T10 League chairman Shaji Ul Mulk is targeting more matches and Indian players in 2019 to take the league to the next level.
The second edition of the league saw the tournament increase in size, going up to eight teams playing across 12 days instead of the first edition where six teams clashed over four days.
Presence of eight Indian players, including well known names like Zaheer Khan, and the hiring of Indian Premier League honcho Arvinder Singh energised the league.
The league had received negative publicity following the resignation of PSL franchise owner Salman Iqbal as president of T10 and issues surrounding participation of contracted Pakistan players, along with financial impropriety charges on its then main sponsor Heera Group.
But after the successful conclusion of the second edition of the tournament, Shaji is looking at consolidation in 2019 but revealed there is always scope for more matches and more Indian names.

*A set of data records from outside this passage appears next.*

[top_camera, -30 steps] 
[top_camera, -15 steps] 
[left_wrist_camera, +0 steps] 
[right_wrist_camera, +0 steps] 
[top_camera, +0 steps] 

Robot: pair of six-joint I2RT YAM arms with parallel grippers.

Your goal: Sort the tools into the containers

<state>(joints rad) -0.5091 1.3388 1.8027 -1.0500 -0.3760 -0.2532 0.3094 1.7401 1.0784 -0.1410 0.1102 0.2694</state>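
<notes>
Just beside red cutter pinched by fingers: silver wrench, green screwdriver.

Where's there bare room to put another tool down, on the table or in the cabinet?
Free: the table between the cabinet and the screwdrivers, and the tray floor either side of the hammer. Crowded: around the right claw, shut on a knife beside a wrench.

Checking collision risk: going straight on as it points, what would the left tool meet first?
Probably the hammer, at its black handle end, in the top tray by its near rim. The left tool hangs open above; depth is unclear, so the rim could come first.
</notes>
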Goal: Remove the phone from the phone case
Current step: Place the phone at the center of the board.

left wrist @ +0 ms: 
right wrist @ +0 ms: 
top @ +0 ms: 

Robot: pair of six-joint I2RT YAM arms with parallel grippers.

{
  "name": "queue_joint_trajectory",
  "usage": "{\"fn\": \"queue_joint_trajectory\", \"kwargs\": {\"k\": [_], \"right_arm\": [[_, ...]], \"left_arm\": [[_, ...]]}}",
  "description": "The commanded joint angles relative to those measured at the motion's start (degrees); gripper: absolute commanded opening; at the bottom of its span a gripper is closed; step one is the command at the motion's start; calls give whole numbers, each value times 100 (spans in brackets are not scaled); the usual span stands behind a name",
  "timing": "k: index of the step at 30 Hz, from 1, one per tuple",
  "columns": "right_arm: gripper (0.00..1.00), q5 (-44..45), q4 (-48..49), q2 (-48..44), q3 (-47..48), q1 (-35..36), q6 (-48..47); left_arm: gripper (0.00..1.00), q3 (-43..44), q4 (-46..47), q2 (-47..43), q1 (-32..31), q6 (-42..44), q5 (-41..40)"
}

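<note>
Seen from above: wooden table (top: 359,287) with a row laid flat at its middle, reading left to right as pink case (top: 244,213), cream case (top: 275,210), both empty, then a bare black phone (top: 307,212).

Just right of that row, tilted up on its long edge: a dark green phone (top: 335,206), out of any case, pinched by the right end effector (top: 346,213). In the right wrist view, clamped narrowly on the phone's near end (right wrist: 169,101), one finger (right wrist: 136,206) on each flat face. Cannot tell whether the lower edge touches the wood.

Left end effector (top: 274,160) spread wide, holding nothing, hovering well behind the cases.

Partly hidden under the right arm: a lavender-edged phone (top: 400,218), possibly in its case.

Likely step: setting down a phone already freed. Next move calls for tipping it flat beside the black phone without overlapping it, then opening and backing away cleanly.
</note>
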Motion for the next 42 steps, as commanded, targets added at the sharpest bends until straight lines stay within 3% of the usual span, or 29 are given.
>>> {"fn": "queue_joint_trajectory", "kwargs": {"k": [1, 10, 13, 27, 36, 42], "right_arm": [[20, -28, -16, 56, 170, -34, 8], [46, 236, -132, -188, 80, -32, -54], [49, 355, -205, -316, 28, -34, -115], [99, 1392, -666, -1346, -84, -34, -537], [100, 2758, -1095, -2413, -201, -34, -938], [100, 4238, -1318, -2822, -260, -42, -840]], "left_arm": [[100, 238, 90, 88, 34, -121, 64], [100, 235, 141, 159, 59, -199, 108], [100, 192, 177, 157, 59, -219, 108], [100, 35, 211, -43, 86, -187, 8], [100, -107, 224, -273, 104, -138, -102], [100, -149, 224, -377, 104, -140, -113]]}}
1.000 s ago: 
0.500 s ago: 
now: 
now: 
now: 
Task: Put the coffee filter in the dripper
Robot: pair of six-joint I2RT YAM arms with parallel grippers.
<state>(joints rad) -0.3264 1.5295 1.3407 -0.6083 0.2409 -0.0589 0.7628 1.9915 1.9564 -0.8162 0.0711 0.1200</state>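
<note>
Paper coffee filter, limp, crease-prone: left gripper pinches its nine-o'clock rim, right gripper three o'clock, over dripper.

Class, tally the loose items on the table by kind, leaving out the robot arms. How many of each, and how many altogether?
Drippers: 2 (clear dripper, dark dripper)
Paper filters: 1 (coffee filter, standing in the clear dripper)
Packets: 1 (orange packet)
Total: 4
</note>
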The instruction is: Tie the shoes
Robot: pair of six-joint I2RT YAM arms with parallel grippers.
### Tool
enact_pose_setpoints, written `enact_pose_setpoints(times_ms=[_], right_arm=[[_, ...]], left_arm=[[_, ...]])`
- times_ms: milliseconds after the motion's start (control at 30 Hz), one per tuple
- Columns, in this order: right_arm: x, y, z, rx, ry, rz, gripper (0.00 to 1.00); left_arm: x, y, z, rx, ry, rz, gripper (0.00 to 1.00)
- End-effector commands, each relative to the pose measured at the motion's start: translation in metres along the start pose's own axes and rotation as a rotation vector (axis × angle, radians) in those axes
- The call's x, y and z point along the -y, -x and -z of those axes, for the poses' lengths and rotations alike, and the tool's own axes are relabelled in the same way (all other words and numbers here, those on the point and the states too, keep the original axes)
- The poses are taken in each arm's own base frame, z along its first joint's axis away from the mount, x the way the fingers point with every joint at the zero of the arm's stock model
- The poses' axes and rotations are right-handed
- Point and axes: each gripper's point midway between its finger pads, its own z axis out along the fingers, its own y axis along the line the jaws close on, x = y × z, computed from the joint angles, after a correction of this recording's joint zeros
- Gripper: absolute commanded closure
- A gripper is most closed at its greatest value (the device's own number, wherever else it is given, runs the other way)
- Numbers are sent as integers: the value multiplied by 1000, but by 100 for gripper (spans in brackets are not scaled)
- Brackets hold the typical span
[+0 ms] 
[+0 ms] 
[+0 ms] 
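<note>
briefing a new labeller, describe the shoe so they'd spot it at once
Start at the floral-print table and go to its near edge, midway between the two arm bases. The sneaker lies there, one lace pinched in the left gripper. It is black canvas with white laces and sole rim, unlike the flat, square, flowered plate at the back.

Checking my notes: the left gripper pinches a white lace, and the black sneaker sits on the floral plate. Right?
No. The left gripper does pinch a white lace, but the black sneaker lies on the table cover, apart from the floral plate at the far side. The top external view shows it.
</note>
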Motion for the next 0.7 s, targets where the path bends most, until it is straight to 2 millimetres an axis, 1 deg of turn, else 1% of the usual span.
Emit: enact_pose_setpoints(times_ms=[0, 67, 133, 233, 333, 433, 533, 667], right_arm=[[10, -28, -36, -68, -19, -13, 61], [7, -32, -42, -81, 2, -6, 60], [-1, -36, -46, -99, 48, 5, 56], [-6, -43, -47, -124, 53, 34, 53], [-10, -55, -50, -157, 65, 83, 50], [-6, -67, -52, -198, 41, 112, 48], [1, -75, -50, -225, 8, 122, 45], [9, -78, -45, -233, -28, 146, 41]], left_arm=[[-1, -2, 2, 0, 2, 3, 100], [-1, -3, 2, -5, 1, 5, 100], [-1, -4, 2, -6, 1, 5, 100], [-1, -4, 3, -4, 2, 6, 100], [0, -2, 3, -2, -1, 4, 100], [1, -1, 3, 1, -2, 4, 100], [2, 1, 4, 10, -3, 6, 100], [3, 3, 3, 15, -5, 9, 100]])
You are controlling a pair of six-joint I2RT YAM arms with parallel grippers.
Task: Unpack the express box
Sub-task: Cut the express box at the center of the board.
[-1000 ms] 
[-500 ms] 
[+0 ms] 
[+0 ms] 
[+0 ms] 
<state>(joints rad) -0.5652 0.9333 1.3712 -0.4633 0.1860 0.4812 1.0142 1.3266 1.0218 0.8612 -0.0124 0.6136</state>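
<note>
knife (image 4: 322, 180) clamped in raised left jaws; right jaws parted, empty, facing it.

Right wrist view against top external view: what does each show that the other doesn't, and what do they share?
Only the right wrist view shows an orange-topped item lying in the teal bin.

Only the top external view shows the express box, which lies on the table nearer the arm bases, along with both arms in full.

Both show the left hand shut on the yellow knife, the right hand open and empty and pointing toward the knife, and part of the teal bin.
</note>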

“We would like to consolidate. We have a clean slot next year – middle of October, early November. We will be working with Afghanistan Cricket Board to ensure our cricket doesn’t clash (with the Afghanistan Premier Legaue). There isn’t much cricket happening in those days, which means more international players of even higher quality coming,” Shaji told Sport360.
“Being the first league outside the IPL to have Indian players is a huge achievement. And we have done that. The Indian market is warming up to T10. These factors have given a shot in the arm to the property. Our strategy is very clear, to get more Indian players next year.”
Shaji added that while there is temptation to bringing in more teams, he is happy with the numbers in hand.
“We will like to stay with eight teams for now, it’s a good combination. We might increase number of games from 29 to 34. We are talking to different boards to have another T10 in one more country. Or even play a few existing T10 games in neighbouring countries,” he explained.
Shaji credited new chief operating officer Arvinder for streamlining the functioning of the league which has resulted in heightened commercial interest from potential investors after the league basically tripled in size after the addition of two more teams.
“Not just the logistics, but the whole scope of work tripled for us. Players had to be accommodated for 12 days, multiple matches had to be scheduled. Getting Arvinder on board as COO made a big difference. He has 10 years of IPL experience running teams like Kings XI Punjab and Gujarat Lions. He marshalled the whole cricketing affairs. Everyone could see how well the tournament was organised.
“Valuations have gone up. We have got at least six enquiries for buying partial shares in existing teams or buying news teams. It shows us the demand. It’s a valuation game more than immediate profit and loss analysis.”